Coro: Como al olvido se asoma el abuelo cuando se asoma al pozo. El recelo hacia la oscuridad no se iguala en otro animal. Al hombre pertenece el miedo a no reconocerse. De ese temor se nos libró a los pájaros. Nos espanta la lluvia. La sed nos detiene. Tememos que se agoten los vientos donde volar.
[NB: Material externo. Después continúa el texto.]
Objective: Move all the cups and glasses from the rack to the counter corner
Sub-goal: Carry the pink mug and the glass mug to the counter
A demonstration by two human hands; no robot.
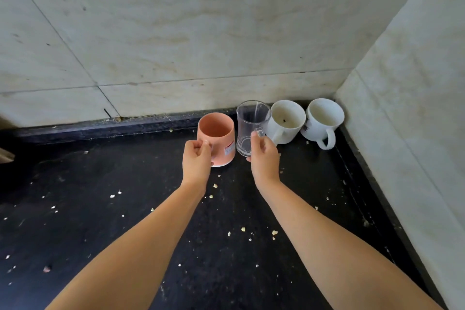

De vuelta a la casona el nieto se desprende de la mano. Se agacha para ofrecerse una espiga de grama. Por descuido ha rozado la ortiga. La queja manifiesta parte de la quemadura. La piel enrojece. El abuelo echa tierra en la palma de la mano. Escupe sobre ella. El parche de barro al menos distrae. El nieto consiente y confía. Mientras el abuelo habla la sangre arde bajo la piel. Como si deseara aliviarlo mediante secretos pregunta por la cresta del pájaro. El nieto tarda. Escucha la pregunta cuando el escozor se cambia por interés. La cresta de la abubilla. Repite la voz del abuelo con la prudencia que acompaña a las palabras desconocidas. El niño levanta la frente devolviendo la pregunta. El abuelo bendice la ignorancia como una oportunidad para la memoria. Pero un nuevo extravío lo arrastra mientras contesta. Las palabras giran atrapadas en el remolino de una corriente que asciende desde la infancia. El nieto tienta bajo la tela el estandarte de plomo. Escucha y guarda la respuesta en el bolsillo. Que el valle comenzó a desfallecer se probaba en los sonidos del valle. El vigor del enjambre menguaba. También los colores de la vega se sofocaron. El ciclo del hayedo acortaba sus verdes. El niño y el abuelo vuelven a la casona blanca teñida de rosa al atardecer. En su regreso al pozo una pareja de currucas vuela por encima de ellos.